After five people were hit and killed by trains in and around Surrey in the space of just nine days , authorities have spoken about their work to prevent such tragedies.

The incidents happened between Tuesday January 24 and Thursday February 2 in Woking , Oxshott , New Malden and East Croydon.

British Transport Police (BTP) said none of the deaths are being treated as suspicious . All five deaths will be subject to formal inquest proceedings where an official cause of death will be determined in each case. The force spoke of the "huge amount of work" it does to prevent such deaths.

BTP said it has a dedicated Suicide Prevention and Mental Health Team which deals with issues such as these. A spokesman for BTP said: "We work with our partners to protect vulnerable people and try to prevent them from taking their life. "Where police contact is made with an individual who demonstrates vulnerability or mental health issues, an assessment is made and a Suicide Prevention Plan (SSP) is undertaken, involving engagement with our partners to get the best outcome for the individual involved.

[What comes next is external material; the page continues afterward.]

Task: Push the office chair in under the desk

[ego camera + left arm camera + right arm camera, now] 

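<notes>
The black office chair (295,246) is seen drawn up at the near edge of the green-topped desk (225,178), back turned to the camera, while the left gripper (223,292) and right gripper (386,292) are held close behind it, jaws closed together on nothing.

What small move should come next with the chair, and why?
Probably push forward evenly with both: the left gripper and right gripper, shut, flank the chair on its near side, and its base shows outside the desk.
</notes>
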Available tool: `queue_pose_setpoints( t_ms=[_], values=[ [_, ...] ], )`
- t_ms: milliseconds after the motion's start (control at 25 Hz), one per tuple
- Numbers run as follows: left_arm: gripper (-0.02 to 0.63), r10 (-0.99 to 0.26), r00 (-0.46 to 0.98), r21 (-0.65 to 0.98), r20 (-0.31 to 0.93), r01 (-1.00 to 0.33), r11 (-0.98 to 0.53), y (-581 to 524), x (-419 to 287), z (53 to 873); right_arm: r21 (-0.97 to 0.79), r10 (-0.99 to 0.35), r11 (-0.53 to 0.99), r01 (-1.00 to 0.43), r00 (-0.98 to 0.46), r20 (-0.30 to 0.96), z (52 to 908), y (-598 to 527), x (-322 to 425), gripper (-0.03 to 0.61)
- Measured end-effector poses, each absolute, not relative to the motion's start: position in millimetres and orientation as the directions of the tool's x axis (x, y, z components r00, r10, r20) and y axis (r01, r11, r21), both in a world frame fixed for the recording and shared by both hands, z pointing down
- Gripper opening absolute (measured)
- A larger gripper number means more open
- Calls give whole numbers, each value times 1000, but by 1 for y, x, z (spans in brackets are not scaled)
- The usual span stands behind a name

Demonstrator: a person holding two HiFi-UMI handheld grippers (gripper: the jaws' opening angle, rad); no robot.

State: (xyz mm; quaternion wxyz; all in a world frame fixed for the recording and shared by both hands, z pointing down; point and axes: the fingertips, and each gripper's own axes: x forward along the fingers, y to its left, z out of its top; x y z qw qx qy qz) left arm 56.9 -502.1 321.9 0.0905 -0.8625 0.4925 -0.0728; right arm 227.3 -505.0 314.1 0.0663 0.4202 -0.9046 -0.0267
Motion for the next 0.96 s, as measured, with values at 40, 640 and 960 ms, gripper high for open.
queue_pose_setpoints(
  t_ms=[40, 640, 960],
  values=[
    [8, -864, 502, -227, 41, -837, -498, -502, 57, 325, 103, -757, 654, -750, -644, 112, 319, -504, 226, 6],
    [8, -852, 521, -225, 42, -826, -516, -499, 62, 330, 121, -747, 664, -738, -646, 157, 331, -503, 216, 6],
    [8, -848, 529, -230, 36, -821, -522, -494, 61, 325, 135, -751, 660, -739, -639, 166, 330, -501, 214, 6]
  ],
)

The force supports the Samaritans and the charity's campaign "We're In Your Corner", which reaches out, in particular, to working class men in their 30s, 40s and 50s who are most at risk. Three images featuring men of different ages, a soldier, a workman and a boxing trainer, appear in campaign posters to address male audiences in an attempt to increase awareness of the Samaritans’ support services among people who may be struggling to cope. The posters will be displayed at rail locations across the rail network.

Samaritans and BTP are also working with Network Rail to reduce railway deaths.

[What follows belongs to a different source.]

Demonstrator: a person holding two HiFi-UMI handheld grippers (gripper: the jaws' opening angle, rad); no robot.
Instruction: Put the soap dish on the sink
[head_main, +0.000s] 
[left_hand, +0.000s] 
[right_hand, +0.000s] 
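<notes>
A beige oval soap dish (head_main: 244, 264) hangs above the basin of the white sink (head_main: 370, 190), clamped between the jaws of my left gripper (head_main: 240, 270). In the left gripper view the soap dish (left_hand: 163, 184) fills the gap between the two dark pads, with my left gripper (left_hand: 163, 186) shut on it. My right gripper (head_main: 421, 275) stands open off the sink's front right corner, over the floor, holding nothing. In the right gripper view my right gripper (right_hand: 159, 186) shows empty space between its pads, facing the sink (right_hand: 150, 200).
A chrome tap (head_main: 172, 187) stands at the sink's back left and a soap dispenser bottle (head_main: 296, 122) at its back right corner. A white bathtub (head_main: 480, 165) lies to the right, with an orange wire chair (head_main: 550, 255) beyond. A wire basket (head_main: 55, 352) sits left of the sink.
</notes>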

A spokesman for the charity said: "Samaritans volunteers regularly raise awareness of our service in their communities to encourage people to reach out for help if they are struggling."

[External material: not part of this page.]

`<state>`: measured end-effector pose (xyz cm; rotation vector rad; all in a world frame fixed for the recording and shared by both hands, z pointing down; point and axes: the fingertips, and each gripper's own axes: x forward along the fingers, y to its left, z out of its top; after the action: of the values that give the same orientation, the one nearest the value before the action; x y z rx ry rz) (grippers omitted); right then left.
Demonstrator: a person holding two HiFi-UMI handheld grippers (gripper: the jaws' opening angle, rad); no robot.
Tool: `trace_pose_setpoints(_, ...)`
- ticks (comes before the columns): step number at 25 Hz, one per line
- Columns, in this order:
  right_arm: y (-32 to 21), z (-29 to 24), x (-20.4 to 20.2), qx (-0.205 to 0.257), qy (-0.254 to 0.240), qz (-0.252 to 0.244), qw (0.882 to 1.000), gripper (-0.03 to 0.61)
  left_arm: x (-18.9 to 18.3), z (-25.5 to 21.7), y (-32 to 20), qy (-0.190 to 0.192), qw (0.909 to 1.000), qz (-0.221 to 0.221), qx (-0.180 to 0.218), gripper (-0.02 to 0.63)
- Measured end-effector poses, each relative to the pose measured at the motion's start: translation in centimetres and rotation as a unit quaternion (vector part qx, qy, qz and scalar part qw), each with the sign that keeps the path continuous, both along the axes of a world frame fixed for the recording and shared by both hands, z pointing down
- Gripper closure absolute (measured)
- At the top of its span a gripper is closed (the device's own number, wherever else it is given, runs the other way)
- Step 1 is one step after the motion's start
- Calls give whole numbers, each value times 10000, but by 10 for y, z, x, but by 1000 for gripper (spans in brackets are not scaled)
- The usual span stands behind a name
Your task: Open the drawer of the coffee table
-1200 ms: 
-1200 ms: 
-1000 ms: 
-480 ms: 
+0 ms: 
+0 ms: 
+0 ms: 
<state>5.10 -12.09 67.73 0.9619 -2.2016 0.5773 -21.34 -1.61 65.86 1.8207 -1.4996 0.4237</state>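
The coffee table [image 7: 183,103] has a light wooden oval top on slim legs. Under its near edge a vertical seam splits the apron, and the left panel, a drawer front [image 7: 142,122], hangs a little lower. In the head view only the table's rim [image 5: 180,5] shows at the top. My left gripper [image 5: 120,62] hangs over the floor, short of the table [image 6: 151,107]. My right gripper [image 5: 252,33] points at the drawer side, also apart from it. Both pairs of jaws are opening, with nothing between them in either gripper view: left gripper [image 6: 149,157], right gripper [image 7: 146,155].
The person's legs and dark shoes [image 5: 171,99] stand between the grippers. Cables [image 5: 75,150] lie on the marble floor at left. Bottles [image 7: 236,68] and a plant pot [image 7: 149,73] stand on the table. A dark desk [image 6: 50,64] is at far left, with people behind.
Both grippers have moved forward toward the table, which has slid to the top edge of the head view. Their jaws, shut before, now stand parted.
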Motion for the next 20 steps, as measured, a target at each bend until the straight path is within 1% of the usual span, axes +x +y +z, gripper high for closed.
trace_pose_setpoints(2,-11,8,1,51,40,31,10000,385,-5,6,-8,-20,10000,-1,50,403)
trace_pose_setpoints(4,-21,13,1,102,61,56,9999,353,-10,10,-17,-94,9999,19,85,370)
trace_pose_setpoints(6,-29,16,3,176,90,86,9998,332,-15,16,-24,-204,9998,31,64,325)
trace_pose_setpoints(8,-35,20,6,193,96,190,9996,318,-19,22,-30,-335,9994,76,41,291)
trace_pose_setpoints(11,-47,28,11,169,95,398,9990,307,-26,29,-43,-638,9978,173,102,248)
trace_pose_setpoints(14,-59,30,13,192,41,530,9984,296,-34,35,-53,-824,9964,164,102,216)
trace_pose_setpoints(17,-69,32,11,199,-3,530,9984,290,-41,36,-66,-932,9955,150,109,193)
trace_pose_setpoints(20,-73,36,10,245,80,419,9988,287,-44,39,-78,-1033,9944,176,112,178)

Charity Mind also offered its support following Time to Talk Day on Thursday (February 2) - a day designed to bring the nation together to break the silence around mental health problems. Stephen Buckley, head of information at Mind, said tragic events on our railways can be prevented "with the right support in place". "Telling someone how you feel can be a relief, and might be a good first step towards getting help," he said. "Friends and family can be there for you emotionally, but also help you think about what you need to keep yourself safe and get support."